L’enquête, publiée parallèlement à des témoignages poignants de survivants et de témoins, de représentants de la société civile, d’universitaires, d’avocats et d’experts médicaux lors d’une audience de deux jours à Genève, est parvenue à plusieurs conclusions essentielles qui, à mon avis, exigent une attention et une action immédiates au niveau mondial.

Premièrement, le recours à la violence sexiste par les forces israéliennes s’est considérablement intensifié depuis le 7 octobre, tant en ampleur qu’en intensité, devenant « systématique ». Ces crimes sont devenus un outil d’oppression collective visant à démanteler les familles et les communautés palestiniennes de l’intérieur, une tactique empruntée à d’autres campagnes de violence ethnique et de génocide menées dans des endroits comme la Bosnie, le Rwanda, le Nigeria et l’Irak, où le corps des femmes est devenu un champ de bataille.

Deuxièmement, les centres de détention militaires israéliens sont devenus le théâtre des formes les plus graves de violence sexiste. Au-delà des images largement diffusées de prisonniers palestiniens dénudés à Gaza, le rapport recense des témoignages provenant de centres tels que Sde Teiman, où des prisonniers, privés de toute protection juridique et loin des regards des médias, ont été victimes de viols, d’humiliations sexuelles et de tortures. Dans certains cas, comme celui du médecin Adnan Al-Bursh, les prisonniers seraient morts des suites directes des abus sexuels subis pendant leur détention.
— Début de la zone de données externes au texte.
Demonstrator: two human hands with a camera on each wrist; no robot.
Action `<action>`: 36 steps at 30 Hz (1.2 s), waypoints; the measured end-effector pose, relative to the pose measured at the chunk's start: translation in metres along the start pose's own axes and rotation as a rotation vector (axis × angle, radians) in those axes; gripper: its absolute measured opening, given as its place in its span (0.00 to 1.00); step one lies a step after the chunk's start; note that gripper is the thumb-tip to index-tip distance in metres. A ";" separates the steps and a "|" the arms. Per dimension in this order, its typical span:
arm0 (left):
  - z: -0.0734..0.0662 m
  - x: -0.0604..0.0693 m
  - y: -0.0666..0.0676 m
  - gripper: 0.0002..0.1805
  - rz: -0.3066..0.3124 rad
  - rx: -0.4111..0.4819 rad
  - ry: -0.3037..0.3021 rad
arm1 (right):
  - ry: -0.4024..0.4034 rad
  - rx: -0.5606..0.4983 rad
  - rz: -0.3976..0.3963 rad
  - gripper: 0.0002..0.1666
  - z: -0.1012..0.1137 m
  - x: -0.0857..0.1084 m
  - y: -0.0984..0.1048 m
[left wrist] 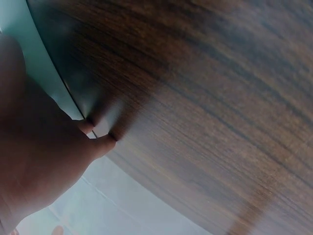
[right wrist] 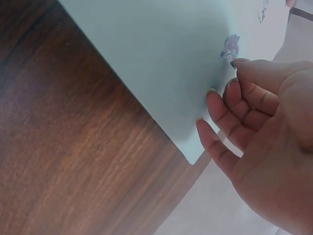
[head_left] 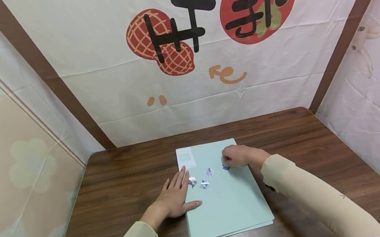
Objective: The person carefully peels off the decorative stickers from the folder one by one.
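Observation:
A pale mint-green folder (head_left: pixel 229 204) lies on the wooden table. My left hand (head_left: pixel 175 197) rests spread on its left edge, thumb lying on the cover; in the left wrist view, some fingers of that hand (left wrist: pixel 44 152) reach onto the tabletop. Near the folder's upper right edge, my right hand (head_left: pixel 236 156) pinches a small purple sticker (right wrist: pixel 231 49) between thumb and index finger, the other fingers curled loosely. The sticker is at the cover's surface; whether it is stuck down I cannot tell. Shiny stickers (head_left: pixel 204 184) sit on the cover near my left hand.
A white label (head_left: pixel 185 157) marks the folder's upper left corner. The brown table (head_left: pixel 122 206) extends around the folder. Behind it hangs a white printed cloth (head_left: pixel 119 91), with more cloth on both sides.

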State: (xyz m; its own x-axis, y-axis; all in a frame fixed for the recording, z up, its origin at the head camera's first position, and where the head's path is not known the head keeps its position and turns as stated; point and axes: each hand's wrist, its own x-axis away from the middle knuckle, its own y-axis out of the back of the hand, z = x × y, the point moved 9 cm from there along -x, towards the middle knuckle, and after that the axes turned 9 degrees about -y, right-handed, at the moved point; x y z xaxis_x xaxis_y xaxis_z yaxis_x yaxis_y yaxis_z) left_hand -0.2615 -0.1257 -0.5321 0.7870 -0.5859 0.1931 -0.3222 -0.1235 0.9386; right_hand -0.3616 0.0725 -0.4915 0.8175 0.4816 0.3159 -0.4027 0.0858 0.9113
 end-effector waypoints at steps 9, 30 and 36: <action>0.000 0.000 0.001 0.62 0.001 -0.003 0.002 | 0.035 0.028 0.025 0.05 0.006 0.004 0.012; -0.002 -0.002 0.004 0.62 0.009 -0.001 -0.006 | -0.004 -0.042 -0.085 0.04 -0.021 0.006 0.061; 0.000 -0.001 0.001 0.61 0.014 -0.001 0.004 | -0.062 -0.026 -0.105 0.05 -0.043 0.008 0.065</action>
State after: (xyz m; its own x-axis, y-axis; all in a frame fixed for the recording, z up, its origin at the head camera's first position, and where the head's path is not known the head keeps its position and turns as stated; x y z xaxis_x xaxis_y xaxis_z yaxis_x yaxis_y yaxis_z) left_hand -0.2625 -0.1255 -0.5308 0.7846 -0.5845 0.2068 -0.3324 -0.1150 0.9361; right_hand -0.3991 0.1193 -0.4416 0.8793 0.4143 0.2349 -0.3230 0.1562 0.9334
Troisièmement, le rapport documente la prolifération de la violence sexiste à l’encontre des Palestiniens dans l’espace numérique. Les groupes vulnérables, en particulier les femmes et les jeunes, ont été victimes de honte, de doxing et d’exploitation de leur orientation sexuelle ou de leur comportement privé comme moyens de coercition et d’intimidation.

Quatrièmement, le rapport a noté que le recours à la violence sexiste ne se limitait pas aux soldats ; les colons israéliens, agissant souvent sous la protection de l’armée, ont harcelé sexuellement des femmes palestiniennes en Cisjordanie, exploitant les rôles traditionnels des hommes et des femmes au sein de la société palestinienne comme moyen d’oppression.

Les conclusions du rapport, qui a été réalisé par la Commission d’enquête des Nations unies sur les territoires palestiniens occupés, s’appuient non seulement sur les témoignages des survivants, mais aussi sur les publications des soldats israéliens sur les réseaux sociaux. Les auteurs ont fièrement documenté leurs actes « héroïques » de vengeance masculine : fouiller dans les tiroirs des femmes palestiniennes, poser en sous-vêtements et griffonner des graffitis misogynes à l’intérieur des maisons occupées à Gaza. Bien qu’une grande partie de ce contenu ait ensuite été supprimée des plateformes sociales, il reste archivé dans le rapport de l’ONU pour la postérité.

Mais si ces vidéos et ces images sont indéniablement répréhensibles et criminelles, elles sont bien pâles en comparaison des violences sexuelles plus extrêmes documentées dans le rapport. Dépouillement public forcé et fouilles invasives, retrait forcé du hijab des femmes, filmage d’actes de dégradation sexuelle sous la menace de nouvelles violences, menaces et actes de viol comme forme de torture : tous ces actes constituent non seulement des atteintes graves à la dignité, mais aussi des agressions physiques et sexuelles graves.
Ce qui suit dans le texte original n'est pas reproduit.